(Data extracted from a collection)
↓↓↓

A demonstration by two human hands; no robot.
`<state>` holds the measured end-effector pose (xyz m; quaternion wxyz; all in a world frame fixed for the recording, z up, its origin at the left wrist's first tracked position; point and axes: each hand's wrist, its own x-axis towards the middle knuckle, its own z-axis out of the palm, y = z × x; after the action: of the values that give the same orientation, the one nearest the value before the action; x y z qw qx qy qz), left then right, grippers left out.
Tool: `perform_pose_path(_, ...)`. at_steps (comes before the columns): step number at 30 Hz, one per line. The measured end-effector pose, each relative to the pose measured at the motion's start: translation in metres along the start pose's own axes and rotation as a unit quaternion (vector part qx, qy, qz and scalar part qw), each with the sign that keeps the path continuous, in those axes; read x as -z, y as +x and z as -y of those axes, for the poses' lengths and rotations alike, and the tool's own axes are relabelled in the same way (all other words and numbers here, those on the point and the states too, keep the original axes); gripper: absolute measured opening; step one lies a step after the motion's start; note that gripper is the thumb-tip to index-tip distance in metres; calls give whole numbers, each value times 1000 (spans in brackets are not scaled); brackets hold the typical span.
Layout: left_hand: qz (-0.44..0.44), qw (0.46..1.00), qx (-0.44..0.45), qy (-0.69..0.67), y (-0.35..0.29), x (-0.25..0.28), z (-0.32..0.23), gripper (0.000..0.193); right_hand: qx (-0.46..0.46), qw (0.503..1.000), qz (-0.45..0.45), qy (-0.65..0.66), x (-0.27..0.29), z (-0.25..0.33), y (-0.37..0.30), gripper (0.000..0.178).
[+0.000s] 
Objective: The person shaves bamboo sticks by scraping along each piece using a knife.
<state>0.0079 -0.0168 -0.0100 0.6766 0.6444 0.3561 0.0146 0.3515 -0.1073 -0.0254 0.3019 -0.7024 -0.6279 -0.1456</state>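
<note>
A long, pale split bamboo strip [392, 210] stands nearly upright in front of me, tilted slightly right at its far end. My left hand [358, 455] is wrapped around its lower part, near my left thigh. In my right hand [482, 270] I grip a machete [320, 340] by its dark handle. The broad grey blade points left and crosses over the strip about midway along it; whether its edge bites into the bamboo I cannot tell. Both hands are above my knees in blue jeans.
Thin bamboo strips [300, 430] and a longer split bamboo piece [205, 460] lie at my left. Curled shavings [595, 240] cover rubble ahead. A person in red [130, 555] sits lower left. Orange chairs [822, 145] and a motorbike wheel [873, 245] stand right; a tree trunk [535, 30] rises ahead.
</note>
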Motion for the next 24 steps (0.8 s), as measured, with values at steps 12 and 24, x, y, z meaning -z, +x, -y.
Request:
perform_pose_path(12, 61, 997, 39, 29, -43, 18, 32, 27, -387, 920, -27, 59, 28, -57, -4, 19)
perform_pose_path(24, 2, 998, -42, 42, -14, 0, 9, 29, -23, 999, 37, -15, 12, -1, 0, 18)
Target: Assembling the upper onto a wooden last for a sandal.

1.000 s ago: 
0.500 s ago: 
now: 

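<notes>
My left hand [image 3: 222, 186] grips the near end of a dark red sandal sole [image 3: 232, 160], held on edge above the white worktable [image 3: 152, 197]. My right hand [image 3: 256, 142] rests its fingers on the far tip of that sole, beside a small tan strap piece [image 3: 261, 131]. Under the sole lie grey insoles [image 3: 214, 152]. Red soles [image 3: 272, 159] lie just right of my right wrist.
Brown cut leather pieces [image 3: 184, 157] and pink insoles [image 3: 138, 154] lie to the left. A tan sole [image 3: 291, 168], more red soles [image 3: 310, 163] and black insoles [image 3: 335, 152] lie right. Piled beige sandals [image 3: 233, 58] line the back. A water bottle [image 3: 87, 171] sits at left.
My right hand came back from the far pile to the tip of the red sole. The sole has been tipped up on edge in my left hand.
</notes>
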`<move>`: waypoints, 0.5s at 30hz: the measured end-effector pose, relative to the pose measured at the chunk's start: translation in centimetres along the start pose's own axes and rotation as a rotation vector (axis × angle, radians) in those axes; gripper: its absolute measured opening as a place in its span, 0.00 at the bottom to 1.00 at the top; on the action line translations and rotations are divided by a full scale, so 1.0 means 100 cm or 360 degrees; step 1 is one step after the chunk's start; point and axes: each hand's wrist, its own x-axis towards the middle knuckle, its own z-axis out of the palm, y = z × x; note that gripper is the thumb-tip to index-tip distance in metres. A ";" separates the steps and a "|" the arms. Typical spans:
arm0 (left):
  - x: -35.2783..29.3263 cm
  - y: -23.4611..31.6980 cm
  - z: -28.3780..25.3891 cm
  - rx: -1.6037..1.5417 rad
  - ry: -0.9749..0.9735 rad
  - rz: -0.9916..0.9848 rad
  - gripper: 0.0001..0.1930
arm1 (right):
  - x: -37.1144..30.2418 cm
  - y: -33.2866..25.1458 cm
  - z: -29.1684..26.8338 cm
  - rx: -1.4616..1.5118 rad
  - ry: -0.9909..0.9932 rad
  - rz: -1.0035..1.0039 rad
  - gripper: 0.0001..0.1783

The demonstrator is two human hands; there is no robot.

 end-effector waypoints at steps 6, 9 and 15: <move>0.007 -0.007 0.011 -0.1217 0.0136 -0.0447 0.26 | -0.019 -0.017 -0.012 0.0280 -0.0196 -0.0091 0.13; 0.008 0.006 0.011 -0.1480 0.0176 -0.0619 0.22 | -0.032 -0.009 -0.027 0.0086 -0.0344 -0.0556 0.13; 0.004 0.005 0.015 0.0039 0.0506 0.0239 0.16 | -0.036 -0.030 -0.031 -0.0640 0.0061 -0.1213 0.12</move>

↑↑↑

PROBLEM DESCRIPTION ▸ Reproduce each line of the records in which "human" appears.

SOLVED PROBLEM ▸
A demonstration by two human hands; no robot.
The demonstrator is two human hands; there is no robot.

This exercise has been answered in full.